His wife Martha and he put me up in their guest room for a month, just the time it took to find proper accommodation in LA. Dino would wake me up at five in the morning saying “Come on, get up, it’s time to get to work”, and we would sit at the round table in the living room cutting and polishing film scenes. That’s how the best adventure of my life started, an adventure that continued uninterrupted even after my return home for personal reasons and ended last night because death took the father of cinema in his bed by surprise and took him away. I’d love to tell this story of mine one day, and I might actually do it. I could even post it here on this blog.

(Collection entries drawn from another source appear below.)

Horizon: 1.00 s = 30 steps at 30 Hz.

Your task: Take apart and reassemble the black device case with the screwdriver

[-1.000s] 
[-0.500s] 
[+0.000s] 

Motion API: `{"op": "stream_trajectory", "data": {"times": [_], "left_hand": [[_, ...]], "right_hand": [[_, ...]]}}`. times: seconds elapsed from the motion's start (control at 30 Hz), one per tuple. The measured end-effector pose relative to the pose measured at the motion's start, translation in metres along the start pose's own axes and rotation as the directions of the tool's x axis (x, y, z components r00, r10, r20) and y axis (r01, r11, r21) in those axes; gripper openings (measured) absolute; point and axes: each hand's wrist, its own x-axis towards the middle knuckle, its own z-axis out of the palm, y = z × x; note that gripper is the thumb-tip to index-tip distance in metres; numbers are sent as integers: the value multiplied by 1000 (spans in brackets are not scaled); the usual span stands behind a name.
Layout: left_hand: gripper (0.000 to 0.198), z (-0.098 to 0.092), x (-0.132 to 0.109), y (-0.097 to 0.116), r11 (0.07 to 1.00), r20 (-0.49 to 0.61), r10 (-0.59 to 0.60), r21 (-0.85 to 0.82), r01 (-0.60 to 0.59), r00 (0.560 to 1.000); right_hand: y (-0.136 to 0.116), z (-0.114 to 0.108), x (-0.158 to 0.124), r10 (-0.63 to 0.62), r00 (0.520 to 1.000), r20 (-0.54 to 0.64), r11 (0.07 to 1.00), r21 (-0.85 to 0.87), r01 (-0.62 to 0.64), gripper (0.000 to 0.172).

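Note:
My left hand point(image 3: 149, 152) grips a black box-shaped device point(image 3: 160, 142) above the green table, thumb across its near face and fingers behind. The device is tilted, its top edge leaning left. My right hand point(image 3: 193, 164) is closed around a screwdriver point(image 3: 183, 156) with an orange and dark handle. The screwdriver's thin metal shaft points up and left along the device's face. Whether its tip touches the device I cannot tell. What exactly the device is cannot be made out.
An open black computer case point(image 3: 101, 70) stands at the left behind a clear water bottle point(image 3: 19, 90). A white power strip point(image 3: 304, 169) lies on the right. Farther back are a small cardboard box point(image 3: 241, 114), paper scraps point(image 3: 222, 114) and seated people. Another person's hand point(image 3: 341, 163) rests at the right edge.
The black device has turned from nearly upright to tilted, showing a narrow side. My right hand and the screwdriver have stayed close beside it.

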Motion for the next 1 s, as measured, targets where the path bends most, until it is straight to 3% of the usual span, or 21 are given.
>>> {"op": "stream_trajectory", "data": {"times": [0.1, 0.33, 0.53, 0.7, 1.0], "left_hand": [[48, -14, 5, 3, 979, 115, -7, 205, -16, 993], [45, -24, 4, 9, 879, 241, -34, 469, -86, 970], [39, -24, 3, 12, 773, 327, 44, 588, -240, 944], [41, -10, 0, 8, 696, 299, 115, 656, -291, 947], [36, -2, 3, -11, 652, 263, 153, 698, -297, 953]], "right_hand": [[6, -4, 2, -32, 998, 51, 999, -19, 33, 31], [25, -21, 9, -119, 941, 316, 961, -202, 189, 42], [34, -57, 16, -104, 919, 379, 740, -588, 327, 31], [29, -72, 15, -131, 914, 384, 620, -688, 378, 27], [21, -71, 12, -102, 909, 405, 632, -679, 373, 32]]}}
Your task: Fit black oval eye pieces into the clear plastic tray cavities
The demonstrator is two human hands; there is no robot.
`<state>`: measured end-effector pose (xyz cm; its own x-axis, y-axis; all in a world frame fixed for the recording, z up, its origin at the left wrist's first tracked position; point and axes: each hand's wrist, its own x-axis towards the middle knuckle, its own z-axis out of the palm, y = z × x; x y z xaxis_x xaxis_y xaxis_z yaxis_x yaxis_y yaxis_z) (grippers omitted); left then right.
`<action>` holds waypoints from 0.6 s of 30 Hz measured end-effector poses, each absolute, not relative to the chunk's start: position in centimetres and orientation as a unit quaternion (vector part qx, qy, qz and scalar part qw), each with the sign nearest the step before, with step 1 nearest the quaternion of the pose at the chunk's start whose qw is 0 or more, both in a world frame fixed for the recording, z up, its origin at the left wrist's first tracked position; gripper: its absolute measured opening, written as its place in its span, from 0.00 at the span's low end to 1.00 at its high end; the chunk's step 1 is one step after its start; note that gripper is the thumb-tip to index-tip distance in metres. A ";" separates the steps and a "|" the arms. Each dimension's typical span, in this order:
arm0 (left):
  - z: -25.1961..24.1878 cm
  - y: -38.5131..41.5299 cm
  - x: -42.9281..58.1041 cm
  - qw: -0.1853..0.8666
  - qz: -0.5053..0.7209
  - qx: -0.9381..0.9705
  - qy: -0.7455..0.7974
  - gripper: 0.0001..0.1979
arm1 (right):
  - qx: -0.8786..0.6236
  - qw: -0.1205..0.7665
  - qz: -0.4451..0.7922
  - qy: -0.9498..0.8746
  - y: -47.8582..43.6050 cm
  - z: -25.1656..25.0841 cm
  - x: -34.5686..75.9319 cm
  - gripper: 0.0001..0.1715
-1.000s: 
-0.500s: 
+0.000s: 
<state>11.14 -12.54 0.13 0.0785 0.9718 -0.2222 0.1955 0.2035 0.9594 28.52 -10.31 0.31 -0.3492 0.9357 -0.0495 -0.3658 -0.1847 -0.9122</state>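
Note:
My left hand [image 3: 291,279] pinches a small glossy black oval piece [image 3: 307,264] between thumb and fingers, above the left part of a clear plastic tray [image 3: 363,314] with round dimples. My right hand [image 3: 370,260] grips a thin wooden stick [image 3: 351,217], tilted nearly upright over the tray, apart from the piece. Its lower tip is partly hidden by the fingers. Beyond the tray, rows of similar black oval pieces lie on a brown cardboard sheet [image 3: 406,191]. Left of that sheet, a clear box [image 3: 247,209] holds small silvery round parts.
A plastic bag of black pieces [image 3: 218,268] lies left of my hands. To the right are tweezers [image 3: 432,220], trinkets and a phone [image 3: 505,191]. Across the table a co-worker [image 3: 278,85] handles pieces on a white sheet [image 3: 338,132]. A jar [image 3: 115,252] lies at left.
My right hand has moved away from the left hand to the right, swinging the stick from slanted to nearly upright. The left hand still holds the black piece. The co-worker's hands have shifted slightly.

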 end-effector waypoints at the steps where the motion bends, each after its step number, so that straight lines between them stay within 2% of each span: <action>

I’d love to tell you about the little things which made me love him more than the big ones, the ones for which the world saw him as a legend. For instance, I’d love to talk about how he would get angry when he didn’t get me on the phone right away, and if I answered his second try, ten seconds after the first, I would hear him shout: “Elisabetta, where the hell are you? You’re always on vacation!! Why don’t you ever answer this fucking phone?” Sure enough, patience was not his strong point. He expected me to summarize a 500 page thriller in three minutes, and when I took four, he would say I was lingering on petty details. When I was translating something he was particularly eager to read, he would call every fifteen minutes asking how many pages I had to go before finishing. Once I had to tell him that if he kept on interrupting me, I would never finish. Moreover, he was so quick to grasp what people were going to say that he would complete their thoughts before they expressed them. He would give me a new script to read and ask: “So, what do you think?” I wouldn’t even have a chance to begin my considered explanation before he would cut me off: “Ok, I got it, it’s a shitty story, let’s move on to something else.” I’d love to tell you about how he appreciated that I always told him the truth, even when it was not what he wanted to hear, or when we exchanged comments in Italian so other people in the movie business couldn’t understand and we had fun like school kids. I’d love to tell you about the hundreds of post-its that he used to stick on script pages, of how a shot of a cemetery was enough for him to ditch a film and of how films were always too long for his liking. And most of all, I would like to tell you about how much he loved his daughters and his family, and how there were no ifs, ands or buts when the Lazio football team - or Inter, in these latest years - were playing. I’d love to say that if I have felt special so far, I owe it to the fact that I worked for him.
Some days ago he gave me a call. “Elisabetta, you know I love you, don’t you?” His Neapolitan accent was barely detectable, his deep voice not as deep. I knew at once that he was saying goodbye to me.
With tears already in my eyes, I tried to answer lightheartedly: “Of course I know, doctor.” I know that he loved me and I love him too. I really hope to see him again, one day, somewhere. Needless to say, I’ll have my laptop with me.